## THE PROBLEM
Leave every picture out and give back the lines below from the first through the line that holds "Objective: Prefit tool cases", exactly as written.

=== RAW DATA ===

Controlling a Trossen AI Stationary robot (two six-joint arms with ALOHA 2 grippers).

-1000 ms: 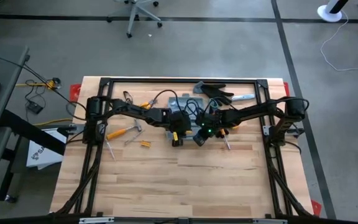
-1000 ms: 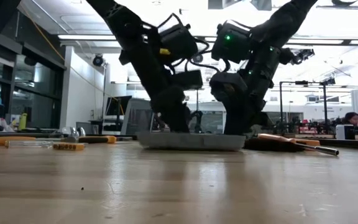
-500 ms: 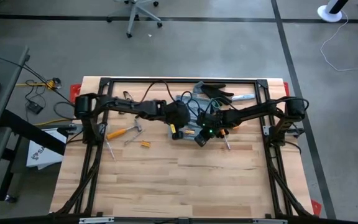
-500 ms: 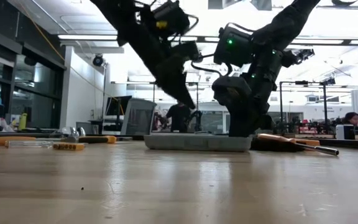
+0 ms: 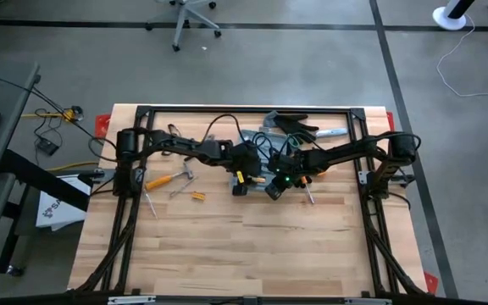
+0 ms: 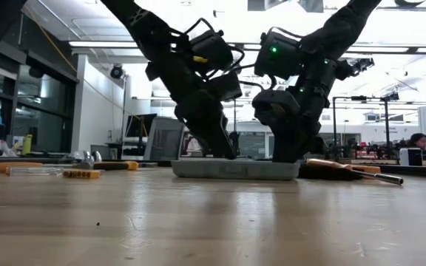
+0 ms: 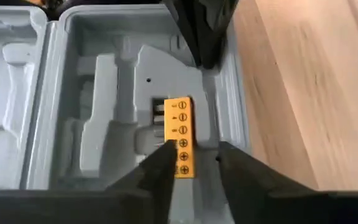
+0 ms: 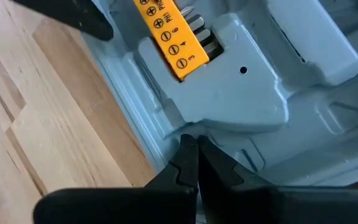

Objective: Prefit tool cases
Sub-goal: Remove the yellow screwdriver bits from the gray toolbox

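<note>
High view shows both arms meeting over the middle of the wooden table [image 5: 227, 246], toward its far half, where the open tool case [image 6: 231, 169] lies flat. Left wrist view looks down into the case's grey-blue moulded tray, with a yellow bit holder [image 7: 181, 136] printed with screw-head symbols sitting in a recess. The left gripper [image 7: 191, 163] hangs just above that holder, its fingers spread to either side of the holder's near end and not closed on it. The right gripper [image 8: 193, 167] rests at the case's rim beside the bare wood, its fingers pressed together with nothing between them. From the right wrist, the bit holder lies near the far side of the tray.

Left of the case on the table lie an orange-handled hammer [image 5: 169, 179] and a small yellow piece [image 5: 197, 196]. Black gloves [image 5: 293, 125] lie behind the case near the far edge.
</note>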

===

## SOLVED PROBLEM
Controlling a Trossen AI Stationary robot (two six-joint arms with ALOHA 2 grippers).

-1000 ms: 
-1000 ms: 
-500 ms: 
-500 ms: 
+0 ms: 
+0 ms: 
+0 ms: 
+0 ms: 

Objective: Prefit tool cases

Nothing else belongs in this answer.